What is being asked: Provide the number of lines of the records that include "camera", with no other content.

Stored records:
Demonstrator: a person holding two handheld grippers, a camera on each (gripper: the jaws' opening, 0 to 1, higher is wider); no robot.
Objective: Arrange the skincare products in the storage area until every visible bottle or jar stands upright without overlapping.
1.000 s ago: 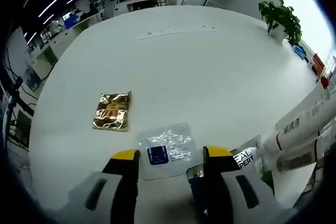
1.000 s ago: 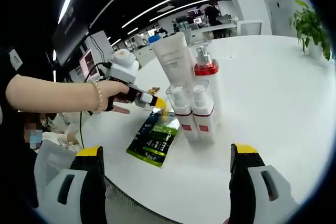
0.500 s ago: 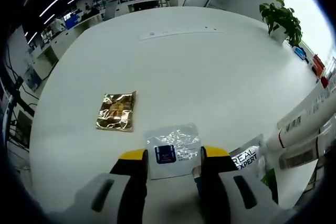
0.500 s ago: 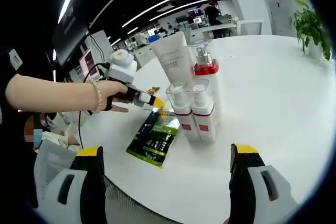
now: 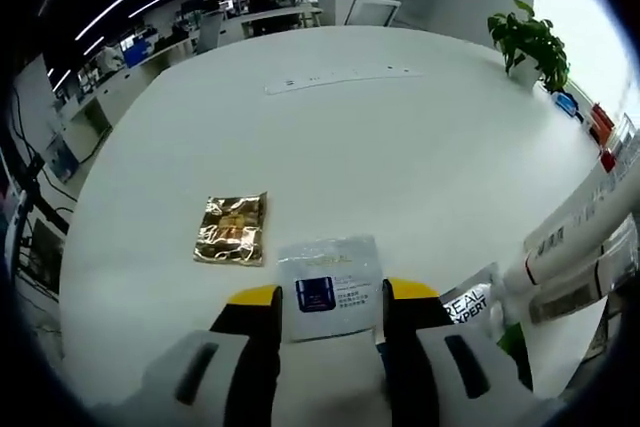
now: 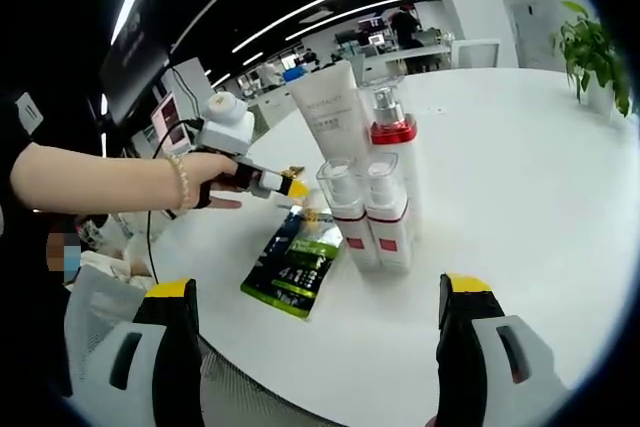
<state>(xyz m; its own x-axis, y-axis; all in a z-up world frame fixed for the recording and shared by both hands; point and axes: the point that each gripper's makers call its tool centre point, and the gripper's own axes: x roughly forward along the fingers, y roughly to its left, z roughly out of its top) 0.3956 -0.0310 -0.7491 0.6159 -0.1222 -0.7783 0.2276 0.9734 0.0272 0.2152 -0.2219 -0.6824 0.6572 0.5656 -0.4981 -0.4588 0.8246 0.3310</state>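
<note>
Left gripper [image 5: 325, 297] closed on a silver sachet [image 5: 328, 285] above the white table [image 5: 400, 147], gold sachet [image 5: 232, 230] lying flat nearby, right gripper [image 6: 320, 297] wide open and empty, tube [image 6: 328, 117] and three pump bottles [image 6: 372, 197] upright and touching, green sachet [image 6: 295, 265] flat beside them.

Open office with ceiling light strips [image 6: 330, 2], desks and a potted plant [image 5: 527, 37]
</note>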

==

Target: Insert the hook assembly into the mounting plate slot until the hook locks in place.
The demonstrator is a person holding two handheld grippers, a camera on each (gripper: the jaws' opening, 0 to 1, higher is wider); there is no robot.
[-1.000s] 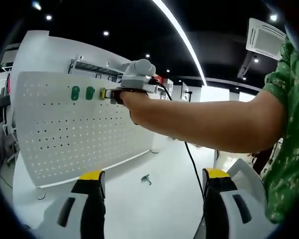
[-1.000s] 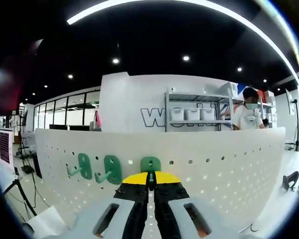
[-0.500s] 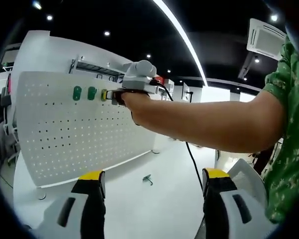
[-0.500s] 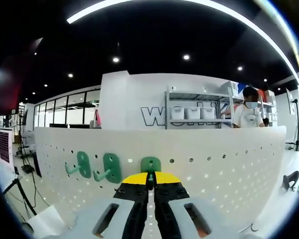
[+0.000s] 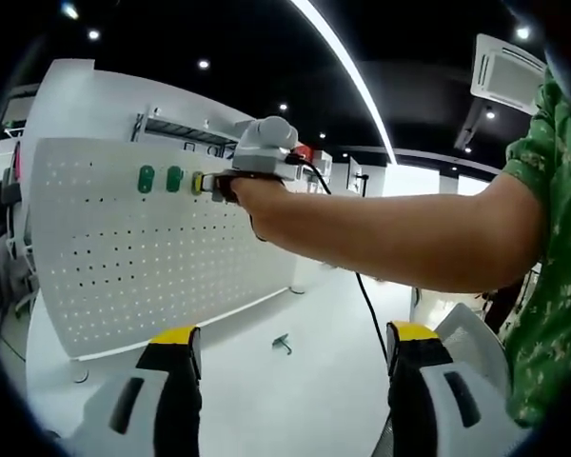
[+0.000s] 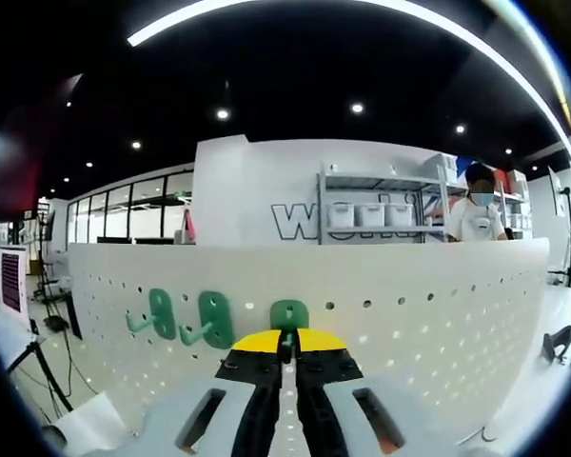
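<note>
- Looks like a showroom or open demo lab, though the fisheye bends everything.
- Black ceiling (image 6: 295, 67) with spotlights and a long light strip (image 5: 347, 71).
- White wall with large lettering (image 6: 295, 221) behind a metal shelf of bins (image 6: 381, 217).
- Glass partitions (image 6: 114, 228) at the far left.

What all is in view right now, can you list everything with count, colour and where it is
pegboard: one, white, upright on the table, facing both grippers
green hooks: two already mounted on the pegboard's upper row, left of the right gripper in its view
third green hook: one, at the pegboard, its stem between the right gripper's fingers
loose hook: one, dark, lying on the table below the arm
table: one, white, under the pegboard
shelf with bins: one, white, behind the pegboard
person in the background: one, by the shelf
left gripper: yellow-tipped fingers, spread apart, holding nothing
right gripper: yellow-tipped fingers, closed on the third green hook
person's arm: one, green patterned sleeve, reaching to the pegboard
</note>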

Finished task: 2